Como eu ia dizendo: que palhaçada é essa? E as guriazinhas das macegas não sabem que tem que usar camisinha? Claro que sabem! As guriazinhas da taiga, das charnecas, da tundra, das estepes e da mata dos cocais sabem. Mas muitas não usam. Em grande parte por causa de campanhas com subterfúgios, engraçadinhas e vagas como a atual. Tinha que ser uma coisa incisiva, canina, molar se possível.

Queria ver uma coisa depoimento, falo-e-tu-me-escuta. A Kelly Key com um fundo preto, sem trilha, créditos brancos, de TV educativa: "Kelly Key - cantora". Ela fala para a câmera: "Aê. Vamos falar sério, aê. Carnaval tá aí. E Carnaval é aquela história: o pessoal bebe, o pessoal bebe mais, o pessoal bebe de novo e outra vez. Eu sei que você vai dar pro primeiro que aparecer. E pro segundo, e pro terceiro. Você pode esquecer o nome de todos os eles na Quarta-feira de Cinzas, mas não esqueça uma coisa: use camisinha.
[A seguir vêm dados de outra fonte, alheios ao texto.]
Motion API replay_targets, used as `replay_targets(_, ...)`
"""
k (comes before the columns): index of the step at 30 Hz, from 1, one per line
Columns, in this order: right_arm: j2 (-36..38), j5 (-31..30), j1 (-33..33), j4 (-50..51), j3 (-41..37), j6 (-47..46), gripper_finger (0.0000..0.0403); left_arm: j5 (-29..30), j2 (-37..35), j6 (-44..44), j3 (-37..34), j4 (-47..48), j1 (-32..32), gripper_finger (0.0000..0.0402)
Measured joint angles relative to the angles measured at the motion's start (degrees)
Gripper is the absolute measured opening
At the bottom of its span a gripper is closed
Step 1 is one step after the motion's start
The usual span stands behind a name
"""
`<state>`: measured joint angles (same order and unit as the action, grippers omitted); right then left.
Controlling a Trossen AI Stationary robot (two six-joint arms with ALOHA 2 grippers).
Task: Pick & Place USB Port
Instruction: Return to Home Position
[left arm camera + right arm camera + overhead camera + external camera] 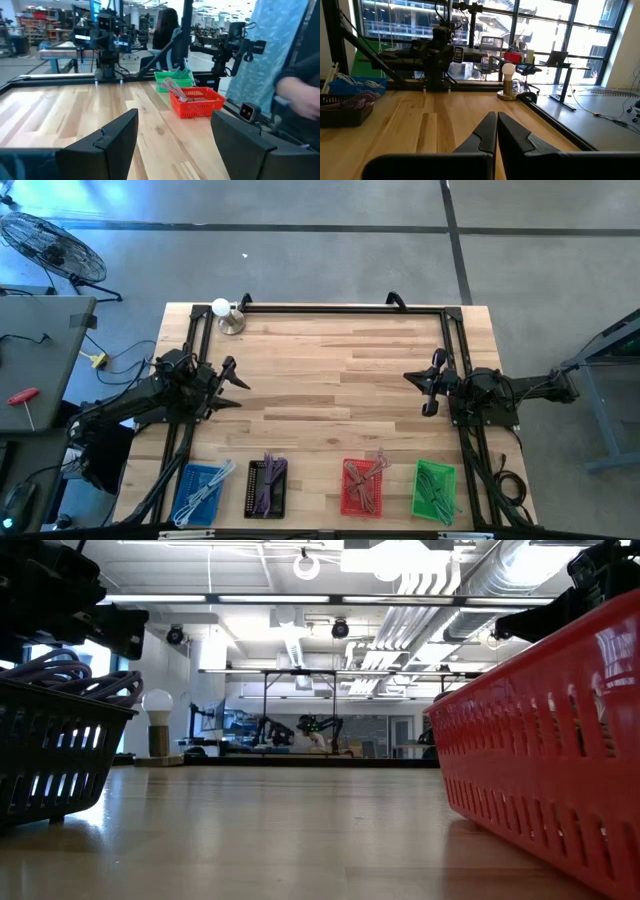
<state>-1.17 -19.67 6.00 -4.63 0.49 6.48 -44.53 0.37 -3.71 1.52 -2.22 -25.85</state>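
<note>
Your left pincer (pixel 238 383) hangs released over the surface's (pixel 330 370) left edge, and your right pincer (pixel 413 378) is clenched on nothing by the right edge, the middle open between them. The charger cables (pixel 266 480) lie in the four bins (pixel 362 507) along the near edge.

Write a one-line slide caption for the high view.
Cables sorted into four bins; left gripper open, right gripper shut, above the table.

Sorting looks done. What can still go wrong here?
White cable loops over the blue bin rim; may slip out. Pink cable pokes above the red bin; may snag. A person is close by the table while left gripper, jaws open, and right gripper, jaws shut, sit at its sides.
</note>
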Motion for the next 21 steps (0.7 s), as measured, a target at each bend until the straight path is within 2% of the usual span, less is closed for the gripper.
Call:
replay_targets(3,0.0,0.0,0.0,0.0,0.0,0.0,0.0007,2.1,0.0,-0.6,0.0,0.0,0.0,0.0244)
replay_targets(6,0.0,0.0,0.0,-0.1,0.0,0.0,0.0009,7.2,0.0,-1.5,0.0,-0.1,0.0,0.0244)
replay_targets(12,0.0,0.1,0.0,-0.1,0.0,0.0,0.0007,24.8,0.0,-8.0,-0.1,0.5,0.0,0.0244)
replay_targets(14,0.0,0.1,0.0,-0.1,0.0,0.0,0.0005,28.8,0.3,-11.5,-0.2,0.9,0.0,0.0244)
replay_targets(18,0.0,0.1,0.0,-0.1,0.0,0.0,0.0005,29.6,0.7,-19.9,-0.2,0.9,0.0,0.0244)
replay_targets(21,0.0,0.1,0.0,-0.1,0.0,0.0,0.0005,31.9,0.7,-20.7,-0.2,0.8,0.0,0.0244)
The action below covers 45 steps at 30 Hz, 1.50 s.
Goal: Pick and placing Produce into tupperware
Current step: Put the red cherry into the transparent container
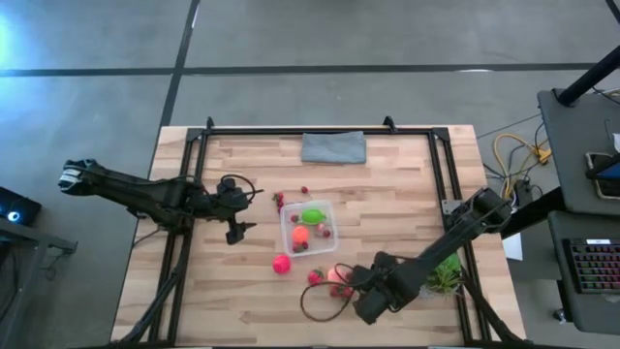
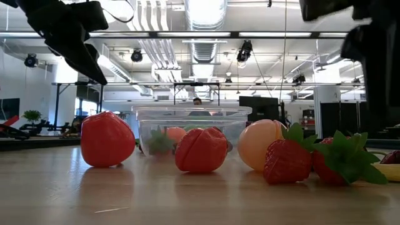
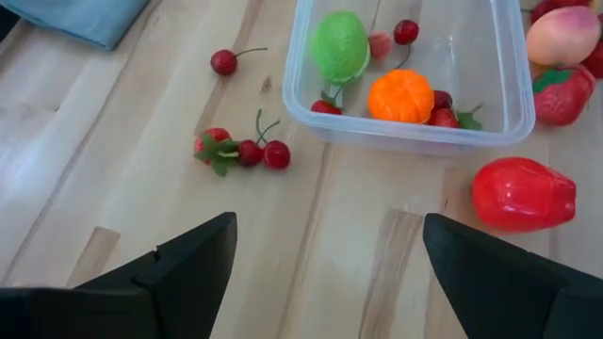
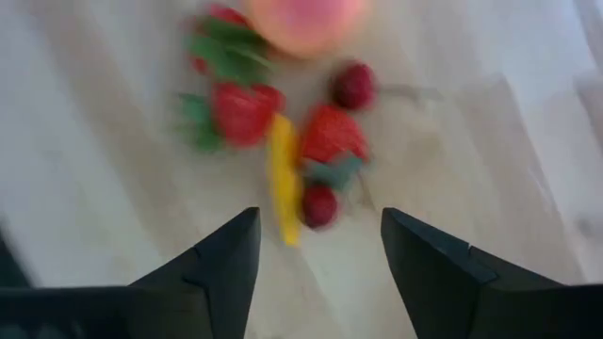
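Left gripper (image 1: 235, 231): we log its fingers (image 3: 179, 273) spread wide, nothing between them, hovering over bare wood just beside the box on the side away from the right arm.

Right gripper (image 1: 346, 287): fingers (image 4: 212, 264) likewise parted wide and empty, poised above a cluster of loose fruit near the table's front edge; it touches none of it.

Box (image 3: 509, 104): one clear plastic container with rounded corners, sitting near the middle of the table (image 1: 387, 194), lid off. Inside we count one green ball (image 3: 339, 45), one orange ball (image 3: 401, 96), one small pink piece and a few dark-red cherries (image 3: 406, 31) and berries; the exact berry count we cannot tell.

Loose fruit on the table, counted:
- One glossy red-pink fruit (image 3: 523, 194), just beside the box.
- One peach ball (image 3: 562, 35), near the box's far corner in the left wrist view.
- One strawberry (image 3: 562, 92) touching or nearly touching the peach ball.
- One single cherry on a stem (image 3: 224, 62), apart from the box.
- One knot of small berries with a green leaf (image 3: 240, 151), near that cherry.
- Under the right gripper: about three strawberries (image 4: 240, 111), one yellow strip (image 4: 283, 179), two dark berries.

One grey folded cloth (image 1: 333, 147) lies at the table's back edge; one green plant (image 1: 448, 274) stands by the right arm.
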Tool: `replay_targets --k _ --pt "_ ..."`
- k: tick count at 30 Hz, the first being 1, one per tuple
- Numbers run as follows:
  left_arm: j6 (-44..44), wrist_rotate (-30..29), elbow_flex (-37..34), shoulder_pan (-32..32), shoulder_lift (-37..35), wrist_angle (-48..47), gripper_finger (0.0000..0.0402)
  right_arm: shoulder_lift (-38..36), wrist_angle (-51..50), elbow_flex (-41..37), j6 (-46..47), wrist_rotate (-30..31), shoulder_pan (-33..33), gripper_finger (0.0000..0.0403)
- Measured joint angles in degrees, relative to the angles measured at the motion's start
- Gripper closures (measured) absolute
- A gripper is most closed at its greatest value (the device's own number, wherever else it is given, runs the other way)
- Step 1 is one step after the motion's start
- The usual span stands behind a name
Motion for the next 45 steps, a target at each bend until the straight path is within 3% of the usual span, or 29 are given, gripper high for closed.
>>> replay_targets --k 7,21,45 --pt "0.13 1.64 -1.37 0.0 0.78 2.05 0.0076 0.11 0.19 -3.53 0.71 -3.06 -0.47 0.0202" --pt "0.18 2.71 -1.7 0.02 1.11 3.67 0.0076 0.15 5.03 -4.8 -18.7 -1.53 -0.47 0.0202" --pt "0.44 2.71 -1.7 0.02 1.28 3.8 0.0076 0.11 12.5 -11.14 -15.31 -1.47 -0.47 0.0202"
Eu sei, camisinha é foda, mas Aids é muito mais." E pronto! Que farmacinha, que diálogo, que espanador, que nada. Ali, na bucha.

Cara, agora que eu me lembrei: tem outra campanha de prevenção no ar, estrelada pelo irmão da Sandy, o Júnior. O Júnior pedindo para o povo usar camisinha. Com uma pessoa especial. Sei. Tá bom. Arrã. Bem mais eficiente seria o Chororó, pai dele, com a mão no ombro do guri dizendo: "O Júnior é um exemplo do que pode acontecer quando você não usa camisinha. Previna-se".